Satellite Banner
Scientific Community
Become a Member | Sign in
Home>News>This Article

Life Technologies Receives FDA 510(k) Clearance for Diagnostic Use of Products

Published: Tuesday, February 12, 2013
Last Updated: Tuesday, February 12, 2013
Bookmark and Share
Life's Applied Biosystems Dx Genetic Analyzer and SeCore® kits constitute first sequence-based system cleared for HLA typing.

Life Technologies Corporation announced that it has received U.S. Food and Drug Administration (FDA) 510(k) clearance for its 3500 Dx Genetic Analyzers and SeCore® HLA typing kits. The development represents additional execution against the company's strategy to become a leader in the diagnostics market by offering both novel clinical assays and best- in-class molecular testing products.

"This successful application for our Sanger sequencer with HLA typing kits is further demonstration of Life Technologies' track record in obtaining FDA regulatory clearance for genetic analysis in the clinical market," said Greg Lucier, chairman and chief executive officer of Life Technologies.  "We will continue to aggressively pursue a regulatory pathway for our leading technologies in the clinical space, including next-generation sequencing."

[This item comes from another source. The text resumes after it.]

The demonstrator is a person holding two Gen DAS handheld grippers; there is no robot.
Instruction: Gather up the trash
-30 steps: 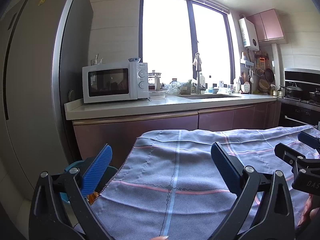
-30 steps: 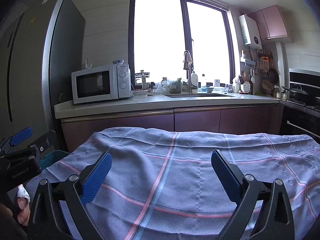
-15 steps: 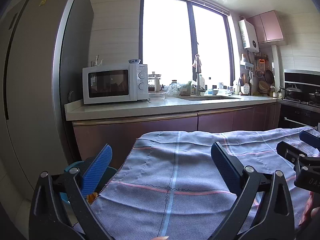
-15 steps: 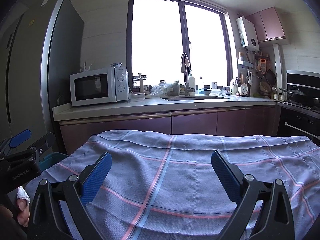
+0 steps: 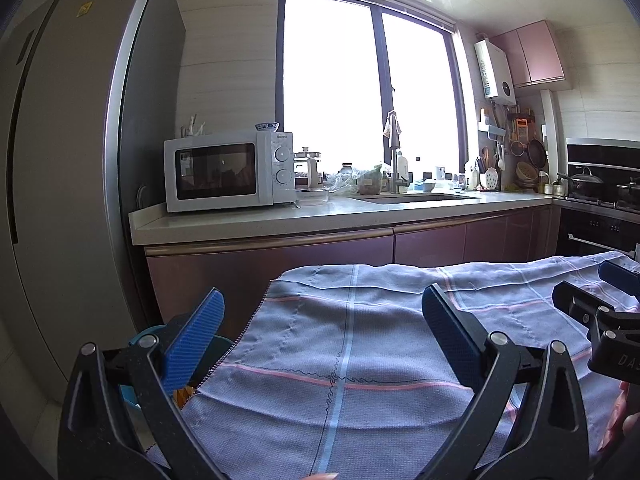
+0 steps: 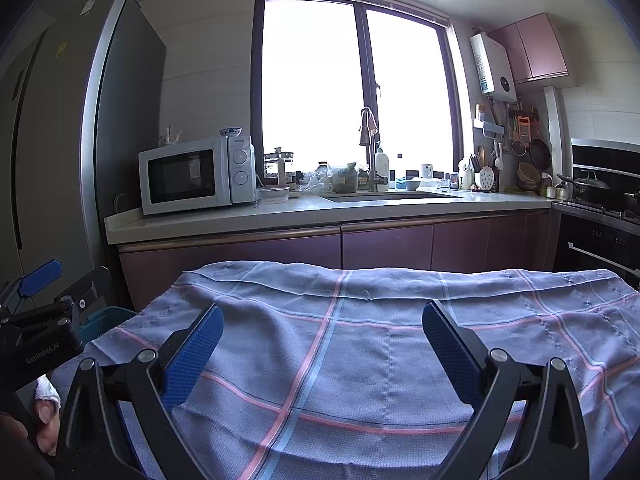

The company's 7500 Fast Dx Real-time PCR system was cleared for diagnostic use with the Center for Disease Control's H1N1 assay in 2008.  Life Technologies has also announced plans to submit its next-generation sequencing instrument, the Ion Torrent Personal Genome Machine (PGM™) for 510(k) clearance.

The Applied Biosystems™ 3500 Dx/3500xL Dx CS2 Genetic Analyzers, Invitrogen SeCore® HLA Sequencing Kits, and uTYPE® Dx HLA Sequence Analysis Software constitute the first 510(k)-cleared, sequence-based system for HLA typing in the United States. Tissue typing is an essential component of determining compatibility between donors and patients for organ and bone marrow transplantation. HLA typing on the 3500 Dx offers labs an optimized, streamlined workflow with higher resolution than other molecular HLA typing technologies such as sequence-specific oligonucleotide (SSO) methods.

"With clearance of this system, transplant patients can now have the confidence that their HLA tissue typing was performed utilizing a thoroughly tested, high resolution technique that has passed the strict test requirements of the FDA," said Ronnie Andrews, president of medical sciences at Life Technologies. "Precise HLA matching between donor and patient significantly improves overall transplant survival."

The 3500 Dx is now the only 510(k)-cleared Sanger sequencer commercially available for the diagnostics market. Sanger, also known as capillary electrophoresis, sequencing is the technology that powered the Human Genome Project and remains the "gold-standard" for its accuracy, reliability and ease of use.  It is expected that clearance will facilitate development of additional assays using the 3500 Dx and open up new partnerships with assay developers.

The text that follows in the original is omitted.